Description - Morality and Self-Interest by Paul Bloomfield
The relationship between morality and self-interest is a perennial one in philosophy, at the center of moral theory. It goes back to Plato's Republic, which debated whether living morally was in a person's best interest or simply for dupes. Hobbes also claimed that morality was not in the best interests of the individual; Kant, however, thought that morality ought to be followed anyway even if it was not in a person's interest. Aristotle, Hume, Machiavelli, and Nietzsche all had much to say on the subject, and contemporary philosophers like Thomas Nagel and David Gauthier discuss it a good deal as well. Little of the contemporary work has been published in book format however. Bloomfield's edited volume is the first such book truly devoted to this important topic, presenting brand new, commissioned articles on this subject by some of the top philosophers working today. Bloomfield provides an introduction to the topic and its place in philosophical history in his introduction. The volume will then be divided into three sections.

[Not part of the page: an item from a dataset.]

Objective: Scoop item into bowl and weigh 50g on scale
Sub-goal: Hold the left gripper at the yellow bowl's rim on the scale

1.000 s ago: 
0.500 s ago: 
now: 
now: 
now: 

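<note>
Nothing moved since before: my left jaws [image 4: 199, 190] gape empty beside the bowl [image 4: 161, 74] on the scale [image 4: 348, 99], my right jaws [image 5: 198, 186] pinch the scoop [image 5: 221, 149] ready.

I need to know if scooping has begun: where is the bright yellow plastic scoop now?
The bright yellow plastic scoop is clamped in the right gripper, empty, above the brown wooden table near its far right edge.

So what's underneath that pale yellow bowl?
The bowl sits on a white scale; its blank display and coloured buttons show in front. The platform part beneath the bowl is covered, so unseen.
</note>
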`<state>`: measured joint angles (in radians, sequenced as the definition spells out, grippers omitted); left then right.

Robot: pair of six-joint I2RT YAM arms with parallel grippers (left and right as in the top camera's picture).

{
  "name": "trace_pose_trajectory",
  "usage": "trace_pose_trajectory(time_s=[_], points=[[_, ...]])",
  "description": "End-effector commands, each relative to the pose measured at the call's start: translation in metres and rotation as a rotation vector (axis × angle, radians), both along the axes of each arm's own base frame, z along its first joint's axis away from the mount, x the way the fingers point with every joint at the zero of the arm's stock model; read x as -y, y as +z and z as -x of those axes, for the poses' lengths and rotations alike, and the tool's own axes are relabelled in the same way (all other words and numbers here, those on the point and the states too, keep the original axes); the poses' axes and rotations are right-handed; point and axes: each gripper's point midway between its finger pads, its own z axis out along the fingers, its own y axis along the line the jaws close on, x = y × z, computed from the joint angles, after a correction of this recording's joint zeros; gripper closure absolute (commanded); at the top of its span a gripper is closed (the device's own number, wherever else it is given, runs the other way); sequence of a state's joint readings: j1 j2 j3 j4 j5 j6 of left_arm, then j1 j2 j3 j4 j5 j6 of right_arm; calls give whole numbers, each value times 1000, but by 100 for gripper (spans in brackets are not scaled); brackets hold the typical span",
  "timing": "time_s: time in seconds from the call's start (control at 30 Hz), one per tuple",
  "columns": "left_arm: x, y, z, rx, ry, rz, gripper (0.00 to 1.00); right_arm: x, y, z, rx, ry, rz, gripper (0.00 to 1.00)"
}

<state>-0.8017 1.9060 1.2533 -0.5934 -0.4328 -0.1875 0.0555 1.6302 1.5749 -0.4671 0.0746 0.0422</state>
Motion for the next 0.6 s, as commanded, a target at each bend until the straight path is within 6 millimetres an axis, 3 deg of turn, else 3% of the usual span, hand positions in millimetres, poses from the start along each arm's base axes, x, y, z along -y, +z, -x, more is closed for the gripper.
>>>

The first will lay out the two sides of the debate; the second will cover views on morality as external to the self and thus not in our self-interest; and the third will focus on morality as intrinsic to the self and thus in our self-interest. Contributions includes newly published work by 13 top-notch philosophers, among them Thomas Nagel, Julia Annas, Samuel Scheffler, David Schmidtz, and Terence Irwin, as well as a previously published piece by W. D. Falk. The volume will act as a useful collection of scholarship by top figures, and as a resource and course book on an important topic.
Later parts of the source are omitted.